Today's journey took us north from Pigeon Forge. We ended about half an hour west of Appomattox - Lee's surrender is on tomorrow's itinerary - but I'd hardly call today "uneventful."
Our first stop wasn't meant to be a stop. I-40 was an absolute mess.
Yep, turning a freeway into a helipad will snarl things up. Our side had lanes blocked off to create a wide enough safety buffer. I'm glad we were heading east though -- the westbound lanes were stopped for miles.
Our first "real" stop was the Andrew Johnson NHP in Greeneville, TN. The highlight for me was the 15 minute video about Andrew Johnson's life and politics, along with lessons from two different Park Rangers -- I learned more in that time about this fiercely ardent Constitutionalist than I had ever learned prior. I think Luke and I will be digging more deeply into him as part of Luke's political science class.
This was a great timeline. It showed Johnson's life along with current events in America, placing both in context.
One of the things we learned was Johnson was a tailor by trade. When his father died, his mother apprenticed him to a tailor. He learned the trade and received a minimum of education. One exhibit had a dress-up corner with children's clothing in the style Johnson would have made. Damien - Mr. Dress-Up in our house -- was thrilled.
Jude got a turn, too.
Inside the building was his tailor's shop. It has stood in that spot for over 180 years -- to preserve it, the Parks Service built a modern building around it.
You'd need some serious muscles to lift and maneuver that press iron.
Another room showed his political career, including explaining his impeachment. Proof that "one vote" counts -- it was one vote that saved his presidency. There's a ballot box for you to decide how you'd have voted.

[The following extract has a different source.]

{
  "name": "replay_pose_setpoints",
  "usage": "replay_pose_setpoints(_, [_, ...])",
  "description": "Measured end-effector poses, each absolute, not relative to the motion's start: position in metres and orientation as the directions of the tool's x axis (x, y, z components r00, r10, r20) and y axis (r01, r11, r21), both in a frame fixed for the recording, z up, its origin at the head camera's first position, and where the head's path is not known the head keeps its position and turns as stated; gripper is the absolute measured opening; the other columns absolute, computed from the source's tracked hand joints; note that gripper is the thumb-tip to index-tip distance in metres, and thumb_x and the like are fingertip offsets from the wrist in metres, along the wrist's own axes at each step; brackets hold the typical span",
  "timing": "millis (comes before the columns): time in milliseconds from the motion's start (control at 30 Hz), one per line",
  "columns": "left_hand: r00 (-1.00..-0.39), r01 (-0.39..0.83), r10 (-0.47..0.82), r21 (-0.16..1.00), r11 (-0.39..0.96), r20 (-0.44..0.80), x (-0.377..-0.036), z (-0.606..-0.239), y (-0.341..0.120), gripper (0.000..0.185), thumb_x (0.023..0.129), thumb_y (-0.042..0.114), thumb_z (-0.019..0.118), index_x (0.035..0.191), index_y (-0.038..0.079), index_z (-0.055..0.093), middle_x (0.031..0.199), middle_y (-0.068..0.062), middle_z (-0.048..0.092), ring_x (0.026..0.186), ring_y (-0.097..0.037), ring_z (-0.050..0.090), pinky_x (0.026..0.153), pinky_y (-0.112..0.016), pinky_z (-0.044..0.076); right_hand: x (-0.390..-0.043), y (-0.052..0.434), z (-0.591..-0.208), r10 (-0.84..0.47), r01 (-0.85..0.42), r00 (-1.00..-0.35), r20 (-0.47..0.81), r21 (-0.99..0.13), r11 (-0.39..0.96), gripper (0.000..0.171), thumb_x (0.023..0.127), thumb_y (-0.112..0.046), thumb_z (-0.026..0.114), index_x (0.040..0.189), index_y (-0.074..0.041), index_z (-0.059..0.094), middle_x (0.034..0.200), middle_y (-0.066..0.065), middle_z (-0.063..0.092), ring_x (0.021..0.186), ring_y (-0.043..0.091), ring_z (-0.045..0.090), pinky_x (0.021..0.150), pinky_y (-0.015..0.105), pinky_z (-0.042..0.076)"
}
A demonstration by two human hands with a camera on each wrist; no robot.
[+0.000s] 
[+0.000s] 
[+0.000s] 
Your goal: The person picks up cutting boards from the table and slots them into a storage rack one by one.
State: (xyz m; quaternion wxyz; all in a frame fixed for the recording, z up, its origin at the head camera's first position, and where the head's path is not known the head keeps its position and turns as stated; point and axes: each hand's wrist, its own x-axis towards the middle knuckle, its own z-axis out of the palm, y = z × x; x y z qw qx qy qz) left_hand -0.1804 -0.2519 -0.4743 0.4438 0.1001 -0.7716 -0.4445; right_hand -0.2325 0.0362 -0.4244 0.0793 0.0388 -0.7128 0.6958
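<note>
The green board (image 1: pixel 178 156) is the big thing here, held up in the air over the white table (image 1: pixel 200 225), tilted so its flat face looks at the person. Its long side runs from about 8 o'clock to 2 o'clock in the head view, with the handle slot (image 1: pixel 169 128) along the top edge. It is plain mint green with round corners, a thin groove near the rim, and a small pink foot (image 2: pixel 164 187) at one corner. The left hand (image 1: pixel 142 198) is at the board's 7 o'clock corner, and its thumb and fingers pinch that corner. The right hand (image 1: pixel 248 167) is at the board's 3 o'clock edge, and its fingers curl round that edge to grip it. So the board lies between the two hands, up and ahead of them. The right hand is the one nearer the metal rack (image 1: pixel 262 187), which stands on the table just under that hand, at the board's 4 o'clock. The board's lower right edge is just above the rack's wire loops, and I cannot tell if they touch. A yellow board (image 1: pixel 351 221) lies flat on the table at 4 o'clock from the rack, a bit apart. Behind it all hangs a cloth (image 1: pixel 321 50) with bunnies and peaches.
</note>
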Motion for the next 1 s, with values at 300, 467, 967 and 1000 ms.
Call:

Our final stop was the National Cemetery where he and his family was buried. In addition to the Johnson family, buried there are soldiers from five wars.
Our next scheduled stop was the birthplace of Davy Crockett. We learned a bit about the end of his life back at the Alamo, so now it was time to rewind and head back to where he started out. He certainly had the adventurer's spirit. As the pioneer frontier moved across Tennessee, so did he; each year he moved further west coincides with the advancement of the line, with him just ahead of it.
Crockett was renowned for his hunting prowess. Celia thought maybe the reason the "bear went over the mountain" was because he saw Davy Crockett coming. One season, Crockett bagged 105 bears!
Apparently, he was also a fiddle player. Celia was impressed with this too.
Outside there is a memorial (reproduction) cabin and stone.
Back on the road, we drove through rolling hills and farmland. It was beautiful!
Ok, and a bit quirky.
We finally made it to Virginia, and stopped for gas. I exited the highway, and we found this.
A tank of gas and a return to Virginia, and we were back on our way north. Our last unscheduled stop was because of the weather.
When it starts "raining ice cubes," and you see sparks when things get hit by lightning, it's time to pull off. We pulled off for a few minutes, and then realized that if we could make it another mile or two we'd be out of the storm. We left the parking pull-off, and then pushed forward.
After listening to so much rain beat down, we all needed the
restroom, so we stopped at the next rest stop. A look down the highway,
and we could see the storm catching up, so we hurried and tried to beat
it. We outran it temporarily.
As we got to our hotel, the thunder and lightning were catching up. Luke and I just grabbed what we needed for the night and we made a run for it. We gratefully flopped down on our beds as the storm wound up.